Cape Fear Rising
Cape Fear Rising
By Philip Gerard
25th anniversary edition available May 7, 2019
“[A] complex and convincing…story that smartly limns the tangled combination of economic, social and visceral elements that led Wilmington to violence and …would lead North Carolina to adopt constitutional amendments that virtually disenfranchised blacks.”—Publishers Weekly
“…more than just a tale of racism and freedom of expression, Cape Fear Rising brings to the forefront an embarrassing moment in United States history when the building blocks of democracy utterly collapsed.”—Encore Magazine
“Cape Fear Rising…accomplishes what we hope is the business of powerful fiction: it takes you there; it helps you understand the world a little better. His dialogue is raw and convincing, and you can smell this 19th-century world on the front door of the 21st century, though stubbornly holding onto the past.”—Randall Kenan, author of Walking on Water: Black American Lives at the Turn of the Twenty-first Century
In August 1898, Wilmington, North Carolina, was a Mecca for middle-class Negroes. Many of the city's lawyers, businessmen, and other professionals were black, as were all the tradesmen and stevedores. Negroes outnumbered whites by more than two to one. But the white civic leaders, many descended from the antebellum aristocracy, did not consider this progress. They looked around and saw working class whites out of jobs. They heard Negroes addressing whites "in the familiar." They hated the fact that local government was run by Republican "Fusionists" sympathetic to the black majority. Rumors began to fly. The newspaper office turned into an arsenal. Secret societies espousing white supremacy were formed. Isolated incidents occurred: a shot was fired through a streetcar bearing whites, a black cemetery was desecrated. This incendiary atmosphere was inflamed further by public speeches from an ex-Confederate colonel and a firebrand Negro preacher.
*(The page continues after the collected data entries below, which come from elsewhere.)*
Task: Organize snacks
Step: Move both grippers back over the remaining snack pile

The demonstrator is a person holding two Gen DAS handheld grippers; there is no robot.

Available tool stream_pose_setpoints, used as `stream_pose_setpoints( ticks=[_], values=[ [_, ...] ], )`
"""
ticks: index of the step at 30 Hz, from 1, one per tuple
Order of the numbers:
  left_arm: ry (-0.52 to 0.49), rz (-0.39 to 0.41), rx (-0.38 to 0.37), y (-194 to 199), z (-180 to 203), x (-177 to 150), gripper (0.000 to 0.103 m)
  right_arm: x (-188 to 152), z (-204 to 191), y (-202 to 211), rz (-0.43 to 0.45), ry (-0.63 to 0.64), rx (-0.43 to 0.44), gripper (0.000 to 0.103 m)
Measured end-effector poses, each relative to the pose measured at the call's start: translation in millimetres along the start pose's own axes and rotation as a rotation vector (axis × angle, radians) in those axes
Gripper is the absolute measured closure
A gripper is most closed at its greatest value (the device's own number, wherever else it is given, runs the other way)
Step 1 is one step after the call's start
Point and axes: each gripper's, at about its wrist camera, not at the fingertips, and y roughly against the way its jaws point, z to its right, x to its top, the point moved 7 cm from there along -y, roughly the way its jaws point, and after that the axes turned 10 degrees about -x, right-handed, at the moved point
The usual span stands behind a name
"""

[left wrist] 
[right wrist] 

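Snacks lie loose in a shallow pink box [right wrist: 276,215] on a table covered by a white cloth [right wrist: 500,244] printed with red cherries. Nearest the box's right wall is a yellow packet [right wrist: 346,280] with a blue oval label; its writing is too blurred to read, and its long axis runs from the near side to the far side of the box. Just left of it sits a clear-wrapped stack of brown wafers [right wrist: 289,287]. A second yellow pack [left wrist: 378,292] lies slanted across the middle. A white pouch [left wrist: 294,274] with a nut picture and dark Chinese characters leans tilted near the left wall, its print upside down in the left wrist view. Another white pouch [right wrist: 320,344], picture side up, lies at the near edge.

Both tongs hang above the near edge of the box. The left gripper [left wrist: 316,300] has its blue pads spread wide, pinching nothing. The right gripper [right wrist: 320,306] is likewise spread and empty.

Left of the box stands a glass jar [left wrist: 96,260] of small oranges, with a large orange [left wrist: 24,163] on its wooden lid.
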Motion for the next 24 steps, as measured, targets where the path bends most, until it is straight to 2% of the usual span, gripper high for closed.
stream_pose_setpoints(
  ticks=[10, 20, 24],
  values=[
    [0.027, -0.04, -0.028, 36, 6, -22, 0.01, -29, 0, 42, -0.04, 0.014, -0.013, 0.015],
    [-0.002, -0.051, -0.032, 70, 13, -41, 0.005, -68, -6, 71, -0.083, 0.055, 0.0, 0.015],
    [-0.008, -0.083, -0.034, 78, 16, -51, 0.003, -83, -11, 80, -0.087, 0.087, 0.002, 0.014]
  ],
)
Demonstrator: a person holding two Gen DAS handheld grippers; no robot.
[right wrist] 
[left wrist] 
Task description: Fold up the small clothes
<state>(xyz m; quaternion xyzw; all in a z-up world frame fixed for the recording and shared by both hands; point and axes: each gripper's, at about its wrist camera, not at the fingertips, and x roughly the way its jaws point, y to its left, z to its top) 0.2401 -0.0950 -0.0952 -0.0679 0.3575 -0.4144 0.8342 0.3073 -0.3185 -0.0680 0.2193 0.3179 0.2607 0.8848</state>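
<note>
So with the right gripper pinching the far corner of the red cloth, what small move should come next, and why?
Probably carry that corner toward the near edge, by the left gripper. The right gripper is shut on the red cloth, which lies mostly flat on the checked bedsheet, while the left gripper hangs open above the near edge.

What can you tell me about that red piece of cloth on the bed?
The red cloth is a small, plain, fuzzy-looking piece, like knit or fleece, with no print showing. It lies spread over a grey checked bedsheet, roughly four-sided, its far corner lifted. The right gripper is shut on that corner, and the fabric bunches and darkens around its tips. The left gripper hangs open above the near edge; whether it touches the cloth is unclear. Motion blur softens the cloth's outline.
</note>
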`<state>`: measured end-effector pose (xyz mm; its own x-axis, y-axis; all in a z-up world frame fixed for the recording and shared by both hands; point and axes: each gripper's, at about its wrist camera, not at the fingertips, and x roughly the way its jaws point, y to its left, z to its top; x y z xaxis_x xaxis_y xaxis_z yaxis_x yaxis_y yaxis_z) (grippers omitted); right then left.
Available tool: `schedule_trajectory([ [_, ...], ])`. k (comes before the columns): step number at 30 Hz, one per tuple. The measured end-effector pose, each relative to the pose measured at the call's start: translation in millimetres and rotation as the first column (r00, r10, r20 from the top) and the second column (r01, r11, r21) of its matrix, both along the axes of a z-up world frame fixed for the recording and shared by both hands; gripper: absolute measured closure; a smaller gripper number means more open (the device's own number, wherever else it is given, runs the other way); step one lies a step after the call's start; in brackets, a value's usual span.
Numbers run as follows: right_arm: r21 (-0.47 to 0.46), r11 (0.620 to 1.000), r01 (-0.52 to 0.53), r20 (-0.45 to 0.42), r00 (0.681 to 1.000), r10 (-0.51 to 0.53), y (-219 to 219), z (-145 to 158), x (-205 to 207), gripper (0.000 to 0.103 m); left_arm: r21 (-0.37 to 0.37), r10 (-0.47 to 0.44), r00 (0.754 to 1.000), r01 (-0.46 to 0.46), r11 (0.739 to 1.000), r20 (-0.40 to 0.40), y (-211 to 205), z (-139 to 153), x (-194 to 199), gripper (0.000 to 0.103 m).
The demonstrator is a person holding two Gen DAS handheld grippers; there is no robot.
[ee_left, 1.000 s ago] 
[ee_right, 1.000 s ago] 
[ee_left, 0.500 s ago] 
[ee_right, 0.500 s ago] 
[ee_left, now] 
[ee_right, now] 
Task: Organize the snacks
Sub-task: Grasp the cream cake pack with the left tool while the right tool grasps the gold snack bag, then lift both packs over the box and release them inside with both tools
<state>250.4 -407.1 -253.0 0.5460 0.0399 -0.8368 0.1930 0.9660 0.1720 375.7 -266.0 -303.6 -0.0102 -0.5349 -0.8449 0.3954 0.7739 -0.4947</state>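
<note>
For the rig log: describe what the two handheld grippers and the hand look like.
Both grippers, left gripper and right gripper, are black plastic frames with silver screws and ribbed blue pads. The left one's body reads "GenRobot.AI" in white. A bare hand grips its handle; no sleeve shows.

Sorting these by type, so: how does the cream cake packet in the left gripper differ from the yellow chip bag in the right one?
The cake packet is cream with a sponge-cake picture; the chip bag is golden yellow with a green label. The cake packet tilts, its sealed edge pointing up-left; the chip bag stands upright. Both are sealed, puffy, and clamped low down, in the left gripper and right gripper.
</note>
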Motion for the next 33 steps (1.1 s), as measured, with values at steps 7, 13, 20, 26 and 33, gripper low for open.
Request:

One morning in November, the almost inevitable gunfire began. By the time order was restored, many of the city's most visible black leaders had been literally put on trains and told to leave town, hundreds of blacks were forced to hide out in the city's cemetery or the nearby swamps to avoid massacre, and dozens of victims lay dead. Based on actual events, Cape Fear Rising tells a story of one city's racial nightmare—a nightmare that was repeated throughout the South at the turn of the century. Although told as fiction, the core of this novel strikes at the heart of racial strife in America.
Philip Gerard is the author of three other novels, a book of short stories, and eight books of nonfiction, including Down the Wild Cape Fear: A River Journey Through the Heart of North Carolina and The Patron Saint of Dreams, winner of the 2012 North American Gold Medal in Essay/Creative Nonfiction from The Independent Publisher.